== MATERIAL PROVIDED

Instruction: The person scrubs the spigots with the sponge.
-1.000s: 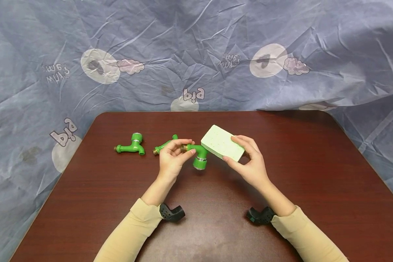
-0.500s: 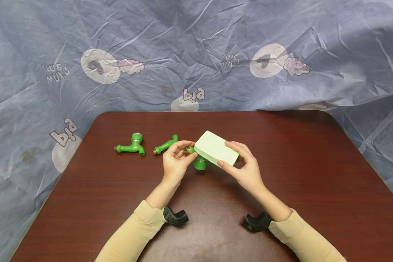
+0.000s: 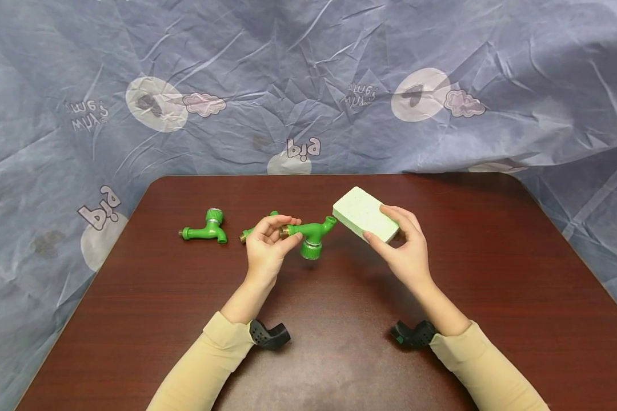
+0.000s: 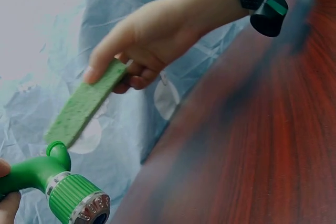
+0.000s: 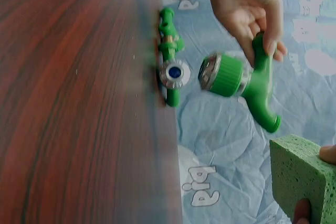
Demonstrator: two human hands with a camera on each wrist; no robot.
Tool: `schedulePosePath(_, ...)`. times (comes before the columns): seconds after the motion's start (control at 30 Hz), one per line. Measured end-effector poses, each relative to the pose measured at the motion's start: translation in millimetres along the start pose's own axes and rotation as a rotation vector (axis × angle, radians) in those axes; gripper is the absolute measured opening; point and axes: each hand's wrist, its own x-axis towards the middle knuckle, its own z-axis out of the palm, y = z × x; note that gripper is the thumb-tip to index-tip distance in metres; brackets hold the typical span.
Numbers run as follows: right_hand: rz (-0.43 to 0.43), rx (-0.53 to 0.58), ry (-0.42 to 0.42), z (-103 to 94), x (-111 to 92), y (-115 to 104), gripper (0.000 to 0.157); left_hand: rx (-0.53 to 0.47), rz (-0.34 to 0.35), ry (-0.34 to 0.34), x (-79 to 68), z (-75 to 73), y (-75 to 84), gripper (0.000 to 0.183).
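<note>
My left hand pinches a green tap by its brass-threaded end, thumb on the near side. The tap's ribbed knob points down and its spout tips up to the right, above the table. In the right wrist view the tap shows its silver-rimmed knob. My right hand grips a pale green sponge at its right end, thumb below and fingers on top. A small gap parts sponge and spout in the head view. The left wrist view shows the sponge edge-on, its lower end overlapping the spout.
Two more green taps lie on the dark red-brown table: one tap at the left, and another tap mostly hidden behind my left hand. A wrinkled blue-grey printed sheet hangs behind the table.
The sponge moved left over the tap's spout half a second ago, then drew back up and to the right, uncovering the spout. My left hand shifted right, then back left, still with the tap.
</note>
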Motion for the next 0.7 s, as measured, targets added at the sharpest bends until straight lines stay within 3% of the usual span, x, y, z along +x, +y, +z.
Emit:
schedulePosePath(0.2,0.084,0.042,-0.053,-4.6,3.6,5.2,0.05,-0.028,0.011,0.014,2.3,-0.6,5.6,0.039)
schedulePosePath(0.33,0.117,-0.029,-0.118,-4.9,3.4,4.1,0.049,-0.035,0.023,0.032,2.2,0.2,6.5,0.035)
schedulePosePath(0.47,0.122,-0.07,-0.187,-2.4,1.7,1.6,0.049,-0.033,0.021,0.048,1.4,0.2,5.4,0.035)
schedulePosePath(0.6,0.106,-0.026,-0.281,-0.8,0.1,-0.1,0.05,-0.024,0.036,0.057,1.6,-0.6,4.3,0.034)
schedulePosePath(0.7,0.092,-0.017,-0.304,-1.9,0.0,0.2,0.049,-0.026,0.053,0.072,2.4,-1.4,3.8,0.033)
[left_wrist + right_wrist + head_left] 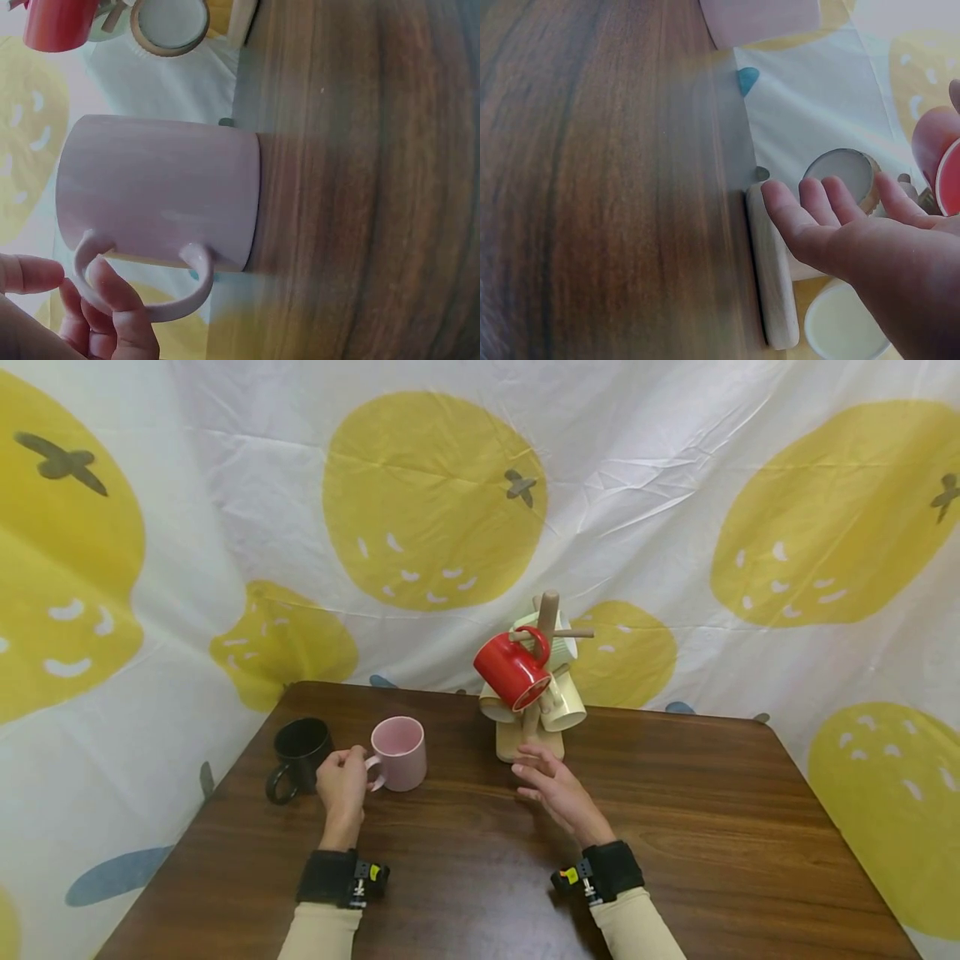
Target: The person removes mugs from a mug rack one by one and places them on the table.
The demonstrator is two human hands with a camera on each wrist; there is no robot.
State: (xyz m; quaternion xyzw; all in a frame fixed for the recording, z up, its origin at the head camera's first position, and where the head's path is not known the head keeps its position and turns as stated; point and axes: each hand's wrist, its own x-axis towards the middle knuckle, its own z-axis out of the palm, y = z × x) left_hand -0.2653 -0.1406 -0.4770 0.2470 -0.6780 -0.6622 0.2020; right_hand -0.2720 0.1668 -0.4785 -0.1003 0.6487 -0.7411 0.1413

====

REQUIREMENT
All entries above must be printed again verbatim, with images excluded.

PROBLEM SOLUTION
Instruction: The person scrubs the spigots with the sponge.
-1.000s: 
-0.500s: 
+0.000s: 
+0.000s: 
+0.000s: 
Demonstrator: two human hands with a camera on each wrist; no robot.
Tool: `schedulePosePath(_, ...)`. times (comes before the columns): seconds after the motion's start (control at 30 Hz), one per line. Measured end-effector poses, each relative to the pose measured at the motion's start: translation in millimetres along the start pose's own axes and rotation as a rotation vector (axis × angle, radians) in those axes; gripper is the absolute measured opening; point and axes: each hand's wrist, its own x-axis towards the middle knuckle, its own z-axis out of the palm, y = z × x; note that gripper is the thumb-tip to index-tip distance in metres; brackets hold the typical span.
Numbers run as follows: right_hand: rz (-0.43 to 0.43), rx (-0.53 to 0.58), ry (-0.42 to 0.42), z (-103 to 94), x (-111 to 92), y (-115 to 104), gripper (0.000 to 0.157); left_hand: rx (-0.53 to 0.47), rz (-0.34 to 0.35), ry (-0.34 to 0.34), x (-79 to 68), z (-75 to 73), y (-75 to 84), gripper (0.000 to 0.183).
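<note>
My left hand pinches a green tap by its brass-threaded end, thumb on the near side. The tap's ribbed knob points down and its spout tips up to the right, above the table. In the right wrist view the tap shows its silver-rimmed knob. My right hand grips a pale green sponge at its right end, thumb below and fingers on top. A small gap parts sponge and spout in the head view. The left wrist view shows the sponge edge-on, its lower end overlapping the spout.
Two more green taps lie on the dark red-brown table: one tap at the left, and another tap mostly hidden behind my left hand. A wrinkled blue-grey printed sheet hangs behind the table.
The sponge moved left over the tap's spout half a second ago, then drew back up and to the right, uncovering the spout. My left hand shifted right, then back left, still with the tap.
</note>
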Motion for the next 0.7 s, as measured, targets added at the sharpest bends until straight lines stay within 3% of the usual span, x, y, z along +x, +y, +z.
Emit:
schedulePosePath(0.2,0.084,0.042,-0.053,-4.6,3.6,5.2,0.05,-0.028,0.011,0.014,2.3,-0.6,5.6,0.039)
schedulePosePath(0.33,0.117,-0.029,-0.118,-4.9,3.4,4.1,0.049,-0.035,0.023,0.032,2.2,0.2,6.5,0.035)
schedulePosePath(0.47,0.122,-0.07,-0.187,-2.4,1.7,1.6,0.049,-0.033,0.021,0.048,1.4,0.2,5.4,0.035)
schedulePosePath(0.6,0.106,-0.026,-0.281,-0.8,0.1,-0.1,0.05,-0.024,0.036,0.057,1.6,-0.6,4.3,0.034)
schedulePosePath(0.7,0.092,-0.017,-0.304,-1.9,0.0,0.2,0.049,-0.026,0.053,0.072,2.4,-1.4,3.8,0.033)
[left_wrist + right_wrist + head_left] 
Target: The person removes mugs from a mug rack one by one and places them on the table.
The demonstrator is two human hands with a camera on each wrist; there is no robot.
State: (xyz m; quaternion xyzw; all in a frame fixed for the recording, z up, its origin at the head camera's first position, and where the head's path is not known the head keeps its position and turns as stated; point and axes: each hand's wrist, its own x-axis towards the middle knuckle, its own z-axis out of the palm, y = z × x) left_hand -0.2653 -0.1406 -0.4770 0.2470 -0.6780 -0.6622 0.2020; right_hand -0.2720 0.1668 -0.4785 -0.1003 0.6487 -0.7411 0.1413

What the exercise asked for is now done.